• [EXERCISE GOAL]:
The records below must be output exactly, with no images carried over.
++++ DATA FOR THE TASK ++++
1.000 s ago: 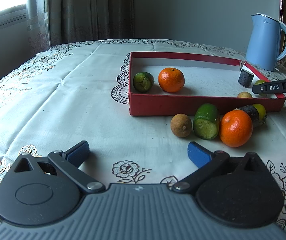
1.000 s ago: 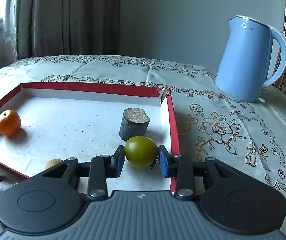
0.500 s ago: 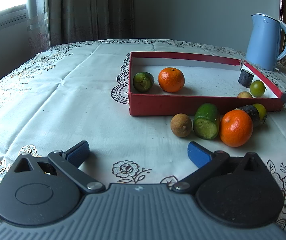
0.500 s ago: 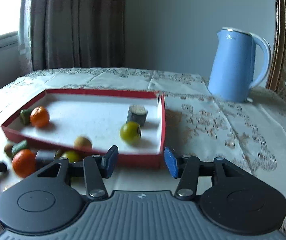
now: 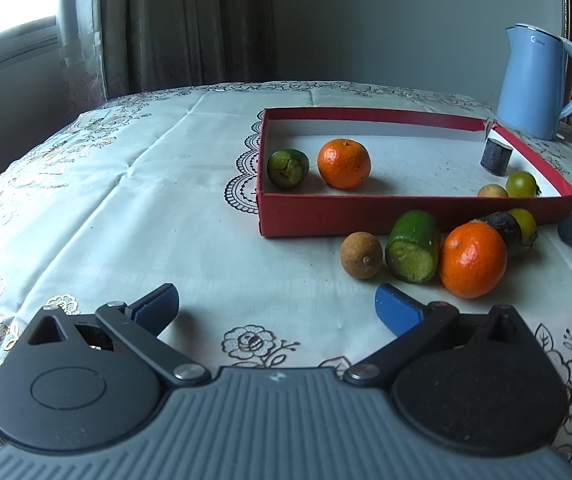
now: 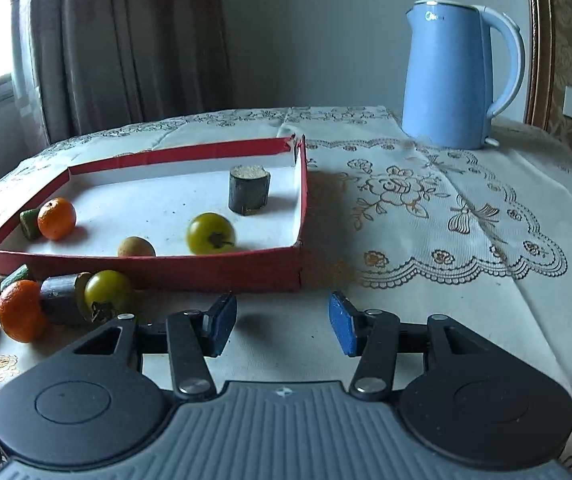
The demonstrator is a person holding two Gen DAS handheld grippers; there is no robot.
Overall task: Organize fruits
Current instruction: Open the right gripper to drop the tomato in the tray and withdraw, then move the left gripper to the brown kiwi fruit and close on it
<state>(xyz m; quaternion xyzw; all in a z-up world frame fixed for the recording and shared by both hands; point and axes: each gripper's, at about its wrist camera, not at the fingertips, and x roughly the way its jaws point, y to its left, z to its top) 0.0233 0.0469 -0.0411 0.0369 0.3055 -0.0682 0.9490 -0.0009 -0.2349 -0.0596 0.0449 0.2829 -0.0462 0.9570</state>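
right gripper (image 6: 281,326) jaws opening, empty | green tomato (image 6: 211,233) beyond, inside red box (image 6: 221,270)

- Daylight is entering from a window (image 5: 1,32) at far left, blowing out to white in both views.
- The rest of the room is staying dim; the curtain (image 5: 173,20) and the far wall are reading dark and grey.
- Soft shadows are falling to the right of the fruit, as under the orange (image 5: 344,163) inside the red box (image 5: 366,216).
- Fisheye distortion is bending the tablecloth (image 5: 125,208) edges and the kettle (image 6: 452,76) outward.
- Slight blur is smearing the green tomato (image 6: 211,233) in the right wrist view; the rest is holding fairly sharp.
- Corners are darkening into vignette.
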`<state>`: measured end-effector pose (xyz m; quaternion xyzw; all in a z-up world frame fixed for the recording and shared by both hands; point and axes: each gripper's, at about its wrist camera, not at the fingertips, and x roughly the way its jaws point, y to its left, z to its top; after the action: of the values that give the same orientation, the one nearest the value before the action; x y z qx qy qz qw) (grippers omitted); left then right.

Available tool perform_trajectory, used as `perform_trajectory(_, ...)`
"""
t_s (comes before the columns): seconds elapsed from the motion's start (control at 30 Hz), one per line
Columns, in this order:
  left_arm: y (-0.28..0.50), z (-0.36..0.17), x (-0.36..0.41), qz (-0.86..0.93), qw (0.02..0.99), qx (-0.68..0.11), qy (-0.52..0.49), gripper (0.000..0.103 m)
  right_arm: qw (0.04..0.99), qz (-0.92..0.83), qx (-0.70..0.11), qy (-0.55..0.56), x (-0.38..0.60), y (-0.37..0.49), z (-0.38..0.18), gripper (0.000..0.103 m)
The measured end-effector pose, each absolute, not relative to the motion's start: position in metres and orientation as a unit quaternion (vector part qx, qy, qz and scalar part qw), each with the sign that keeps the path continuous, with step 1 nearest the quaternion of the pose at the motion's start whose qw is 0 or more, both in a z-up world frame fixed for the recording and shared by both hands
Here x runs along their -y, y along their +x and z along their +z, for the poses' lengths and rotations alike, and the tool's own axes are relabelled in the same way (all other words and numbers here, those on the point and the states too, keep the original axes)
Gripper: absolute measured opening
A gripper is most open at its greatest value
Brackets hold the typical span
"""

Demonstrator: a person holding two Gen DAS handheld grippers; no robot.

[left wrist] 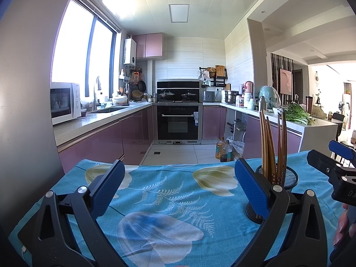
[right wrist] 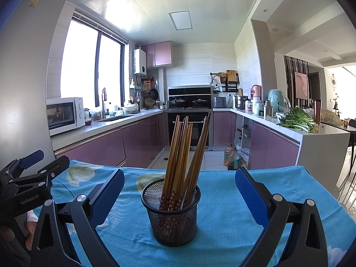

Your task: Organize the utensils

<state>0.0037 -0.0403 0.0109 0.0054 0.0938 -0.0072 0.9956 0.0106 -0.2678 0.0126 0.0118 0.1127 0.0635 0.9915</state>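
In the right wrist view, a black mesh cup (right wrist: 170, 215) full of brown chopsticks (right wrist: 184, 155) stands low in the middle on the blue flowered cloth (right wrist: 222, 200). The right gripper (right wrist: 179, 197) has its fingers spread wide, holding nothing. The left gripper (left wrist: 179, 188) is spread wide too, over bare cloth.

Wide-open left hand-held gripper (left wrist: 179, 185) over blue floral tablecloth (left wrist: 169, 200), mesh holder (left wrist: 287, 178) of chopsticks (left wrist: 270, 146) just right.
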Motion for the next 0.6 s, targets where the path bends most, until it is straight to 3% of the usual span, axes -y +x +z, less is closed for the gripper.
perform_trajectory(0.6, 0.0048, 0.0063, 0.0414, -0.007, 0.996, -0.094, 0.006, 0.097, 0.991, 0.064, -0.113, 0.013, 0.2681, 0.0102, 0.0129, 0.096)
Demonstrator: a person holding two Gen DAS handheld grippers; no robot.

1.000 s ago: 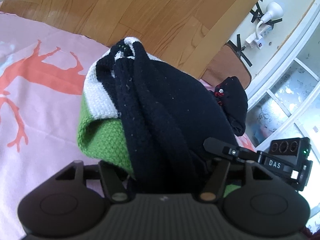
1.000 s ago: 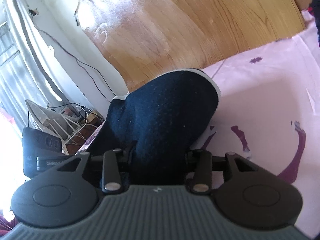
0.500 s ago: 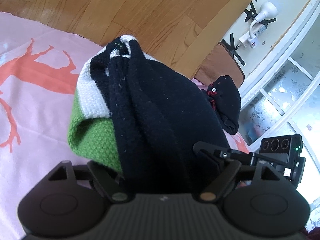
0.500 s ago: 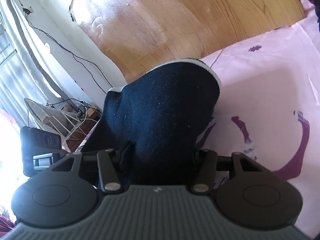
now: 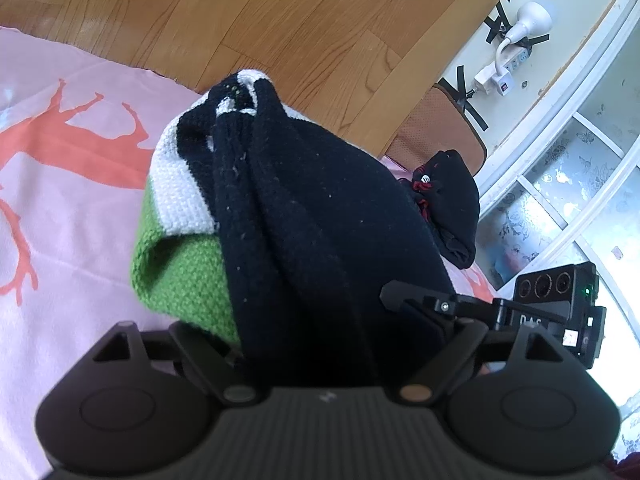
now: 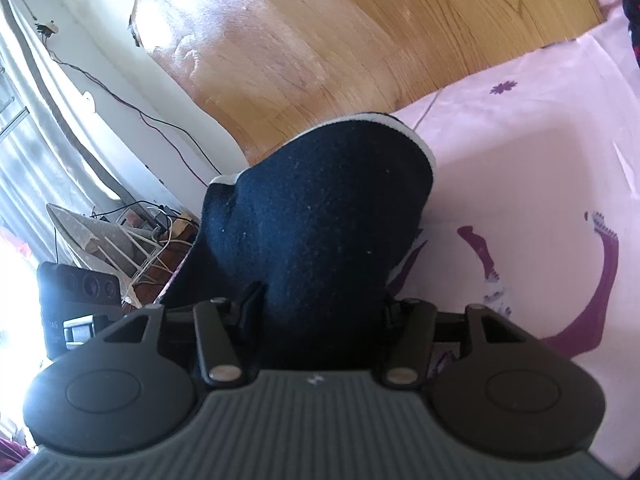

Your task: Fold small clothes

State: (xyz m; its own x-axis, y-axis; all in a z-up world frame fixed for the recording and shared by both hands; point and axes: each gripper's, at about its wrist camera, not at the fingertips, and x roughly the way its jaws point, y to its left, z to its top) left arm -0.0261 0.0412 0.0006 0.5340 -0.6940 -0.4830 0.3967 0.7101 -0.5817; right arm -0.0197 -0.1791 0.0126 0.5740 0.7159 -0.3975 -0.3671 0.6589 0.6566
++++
• [OUTPUT]:
1.000 s ago: 
1.000 s ago: 
0.500 s ago: 
0.500 s ago: 
now: 
now: 
The demonstrator is a person holding two Gen DAS handheld grippers; there is no robot.
Overall task: Organize fruits
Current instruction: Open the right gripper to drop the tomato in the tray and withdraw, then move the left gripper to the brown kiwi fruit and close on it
<state>(xyz m; quaternion xyzw; all in a z-up world frame fixed for the recording and shared by both hands; point and axes: each gripper's, at about its wrist camera, not at the fingertips, and x roughly the way its jaws point, y to its left, z to its top) 0.0233 0.0469 -0.0411 0.0369 0.3055 -0.0682 0.9490 -0.0009 -0.2349 -0.0596 0.0449 0.2829 -0.0462 0.9570</state>
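right gripper (image 6: 281,326) jaws opening, empty | green tomato (image 6: 211,233) beyond, inside red box (image 6: 221,270)

- Daylight is entering from a window (image 5: 1,32) at far left, blowing out to white in both views.
- The rest of the room is staying dim; the curtain (image 5: 173,20) and the far wall are reading dark and grey.
- Soft shadows are falling to the right of the fruit, as under the orange (image 5: 344,163) inside the red box (image 5: 366,216).
- Fisheye distortion is bending the tablecloth (image 5: 125,208) edges and the kettle (image 6: 452,76) outward.
- Slight blur is smearing the green tomato (image 6: 211,233) in the right wrist view; the rest is holding fairly sharp.
- Corners are darkening into vignette.
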`<state>`: measured end-effector pose (xyz m; quaternion xyzw; all in a z-up world frame fixed for the recording and shared by both hands; point and axes: each gripper's, at about its wrist camera, not at the fingertips, and x roughly the way its jaws point, y to its left, z to its top; after the action: of the values that give the same orientation, the one nearest the value before the action; x y z qx qy qz qw) (grippers omitted); left then right.

Available tool perform_trajectory, used as `perform_trajectory(_, ...)`
"""
t_s (comes before the columns): seconds elapsed from the motion's start (control at 30 Hz), one per line
Columns, in this order:
  left_arm: y (-0.28..0.50), z (-0.36..0.17), x (-0.36..0.41), qz (-0.86..0.93), qw (0.02..0.99), qx (-0.68..0.11), qy (-0.52..0.49), gripper (0.000..0.103 m)
  right_arm: qw (0.04..0.99), qz (-0.92..0.83), qx (-0.70..0.11), qy (-0.55..0.56), x (-0.38..0.60), y (-0.37..0.49), z (-0.38..0.18), gripper (0.000..0.103 m)
The measured end-effector pose, each absolute, not relative to the motion's start: position in metres and orientation as a unit quaternion (vector part qx, qy, qz and scalar part qw), each with the sign that keeps the path continuous, with step 1 nearest the quaternion of the pose at the motion's start whose qw is 0 or more, both in a z-up world frame fixed for the recording and shared by both hands
Here x runs along their -y, y along their +x and z along their +z, for the poses' lengths and rotations alike, and the tool's own axes are relabelled in the same way (all other words and numbers here, those on the point and the states too, keep the original axes)
Gripper: absolute measured opening
A gripper is most open at its greatest value
Brackets hold the typical span
"""

Demonstrator: a person holding two Gen DAS handheld grippers; no robot.

[left wrist] 
[right wrist] 

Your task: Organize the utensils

<state>0.0037 -0.0403 0.0109 0.0054 0.0938 -0.0072 0.9956 0.0106 -0.2678 0.0126 0.0118 0.1127 0.0635 0.9915</state>
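In the right wrist view, a black mesh cup (right wrist: 170, 215) full of brown chopsticks (right wrist: 184, 155) stands low in the middle on the blue flowered cloth (right wrist: 222, 200). The right gripper (right wrist: 179, 197) has its fingers spread wide, holding nothing. The left gripper (left wrist: 179, 188) is spread wide too, over bare cloth.

Wide-open left hand-held gripper (left wrist: 179, 185) over blue floral tablecloth (left wrist: 169, 200), mesh holder (left wrist: 287, 178) of chopsticks (left wrist: 270, 146) just right.
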Motion for the next 0.6 s, targets where the path bends most, until it is straight to 3% of the usual span, axes -y +x +z, less is closed for the gripper.
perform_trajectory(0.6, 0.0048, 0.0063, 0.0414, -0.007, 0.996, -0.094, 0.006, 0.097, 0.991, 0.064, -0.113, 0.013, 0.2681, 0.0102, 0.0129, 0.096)
Demonstrator: a person holding two Gen DAS handheld grippers; no robot.

1.000 s ago: 
1.000 s ago: 
0.500 s ago: 
0.500 s ago: 
now: 
now: 

Your task: Fold small clothes

State: (xyz m; its own x-axis, y-axis; all in a z-up world frame fixed for the recording and shared by both hands; point and axes: each gripper's, at about its wrist camera, not at the fingertips, and x roughly the way its jaws point, y to its left, z to its top) left arm -0.0261 0.0412 0.0006 0.5340 -0.6940 -0.4830 0.3967 0.7101 -0.5817; right arm -0.0197 -0.1791 0.0126 0.5740 0.7159 -0.3975 -0.3671 0.6589 0.6566

The output above is complete as it stands.